Of the men who made the map, not much is known about Langermann,
but Pressler left plainer tracks. Born in Prussia on March 26, 1823 as Karl Wilhelm
Pressler, he studied surveying and cartography in the early 1840s. Fed up with
the state of affairs in his native country, he immigrated to Texas, arriving at
Galveston
on Feb. 1, 1845.
Almost immediately, Pressler began practicing his professional
skills in Texas. He worked for noted land man Jacob De Cordova in Austin
and assisted him in the preparation of his 1849 map of the state, today considered
one of the most important of the early maps of Texas.
Newly married, Pressler
went to work for the General Land Office in 1850 and spent most of the rest of
his career there.
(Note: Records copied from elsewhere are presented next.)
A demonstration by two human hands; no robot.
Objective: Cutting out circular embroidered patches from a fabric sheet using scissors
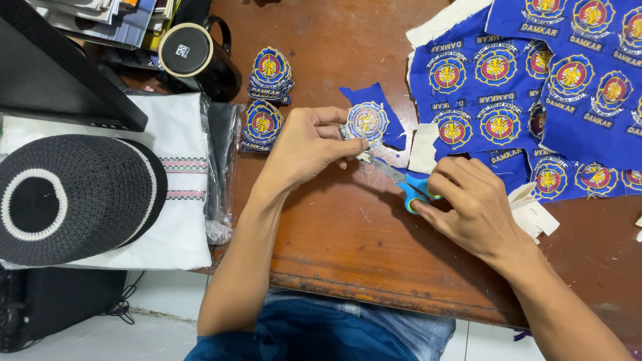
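My left hand [309, 144] pinches a round embroidered patch [366, 122], blue cloth trailing from its edge, at the centre of the wooden bench [348, 234]. My right hand [475, 204], at 4 o'clock from the patch, grips blue-handled scissors [404, 184]; the blades point toward the patch's lower edge, touching or just short of it. Blue cloth [535, 87] sewn with further patches lies at 2 o'clock. Two stacks of cut patches [266, 100] sit at 9 o'clock, just beside my left hand. A black mug [194, 57] stands at 10 o'clock, a knitted cap [73, 197] far left.
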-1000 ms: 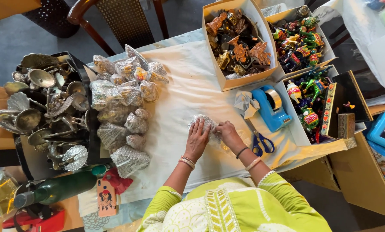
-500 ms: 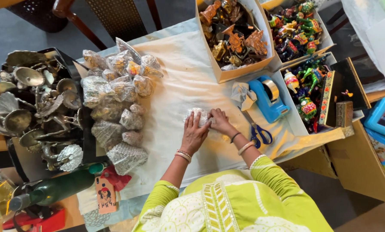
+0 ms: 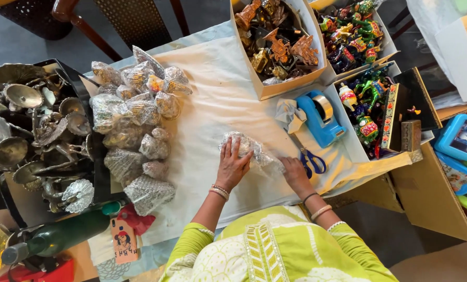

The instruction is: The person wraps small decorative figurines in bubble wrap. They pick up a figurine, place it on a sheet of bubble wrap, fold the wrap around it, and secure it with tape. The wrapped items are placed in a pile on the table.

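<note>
Your hands have parted: left hand (image 3: pixel 232 166) now presses flat on the plastic-wrapped bundle (image 3: pixel 245 146), right hand (image 3: pixel 294 175) open at its trailing edge. Blue-handled scissors (image 3: pixel 310 159) sit just beside your right, tape dispenser (image 3: pixel 320 117) beyond, wrapped pile (image 3: pixel 134 125) well left.

Left hand (image 3: pixel 233 166) pressed flat, right hand (image 3: pixel 294 172) lowered, fingers (image 3: pixel 284 163) extended.
</note>
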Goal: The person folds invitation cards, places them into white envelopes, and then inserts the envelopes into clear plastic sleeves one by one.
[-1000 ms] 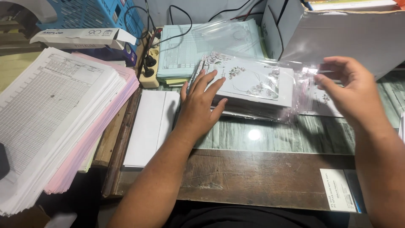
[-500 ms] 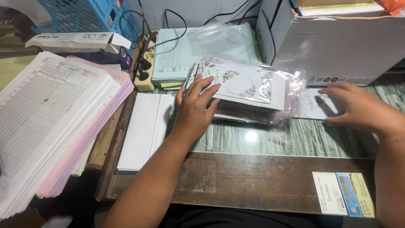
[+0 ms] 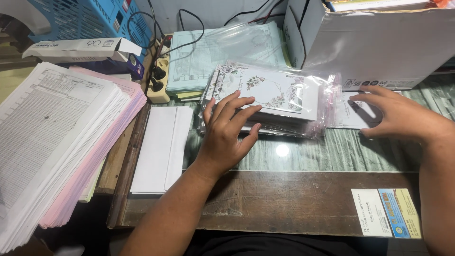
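Head view, single moment. Left hand lies palm down, fingers spread and not clenched, on the near left corner of a stack of floral printed cards in a clear plastic bag; it presses but grasps nothing. The stack sits mid-desk on the glass top, slightly skewed, bag mouth loose at its right end. Right hand is flat and released as well, fingertips on a loose pale card lying just right of the bag, touching or slightly under its plastic edge; I cannot tell which. Judged step: steadying the bagged stack with one hand while the other attends to the single card. Lifting that card would call for a fingertip under its edge, since it lies flat on glass, with the stack held against sliding. Packages and labels: large white cardboard box far right, a strip of small dark print along its lower edge; long white carton far left, resting in front of a blue plastic basket; plain white envelope left of the stack; green ruled sheets behind it, beside a cream power strip; tall pile of white and pink printed forms at left; rectangular sticker, white, blue and yellow, on the near right desk edge.
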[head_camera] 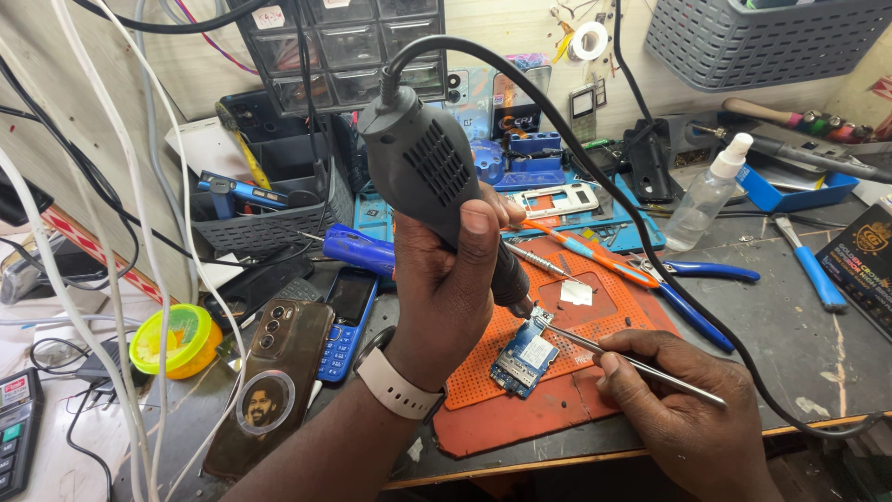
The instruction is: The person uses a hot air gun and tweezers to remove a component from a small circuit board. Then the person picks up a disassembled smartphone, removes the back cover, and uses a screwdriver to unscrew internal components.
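Your left hand (455, 297) is wrapped tight around a grey hot air gun (427, 177) in the middle of the frame, its tip pointing down at a small blue board (525, 358). Your right hand (688, 400), lower right, pinches thin tweezers (632, 363) that touch the board. It lies on an orange mat (557, 409). A phone (274, 381) rests at lower left.

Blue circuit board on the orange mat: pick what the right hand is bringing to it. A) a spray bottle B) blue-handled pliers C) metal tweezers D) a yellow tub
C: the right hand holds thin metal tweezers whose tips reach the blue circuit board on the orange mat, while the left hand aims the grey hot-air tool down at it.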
His non-GLO interims included service in the Confederate army
during the Civil War and for a time after the war as Galveston’s city engineer.
As a federal employee in 1869-70, he did the field work for a map tracing the
route from Austin to Yuma, AZ and did surveying at seven frontier forts from Jack
County to Laredo.
But Pressler soon was back on the state payroll at the GLO.
The giant
map he and Langermann produced in 1879 would have been used by William S. Porter
(later much better known as O. Henry) when he worked
as a draftsman for the Land Office in the late 1880s. Porter reported to Pressler,
and when the future short story writer later got indicted for embezzling funds
at an Austin bank, Pressler went his bond.
Pressler
stayed at the GLO until 1899. His big map eventually outlived its original usefulness
and got rolled up and stored. With the passage of time and occasional un-rolling,
its condition deteriorated. The Panhandle region, for instance, pretty much fell
to pieces.
But in 2000, the GLO had the map restored. The Panhandle still
looks like it got hit by a giant tornado, but the map has been stabilized and
never will get in any worse shape. (Fortunately, the Panhandle survives on the
small versions of Pressler’s map.)
Because of its size, the king-sized
map has not been scanned, but Kilpatrick says that will happen sooner or later.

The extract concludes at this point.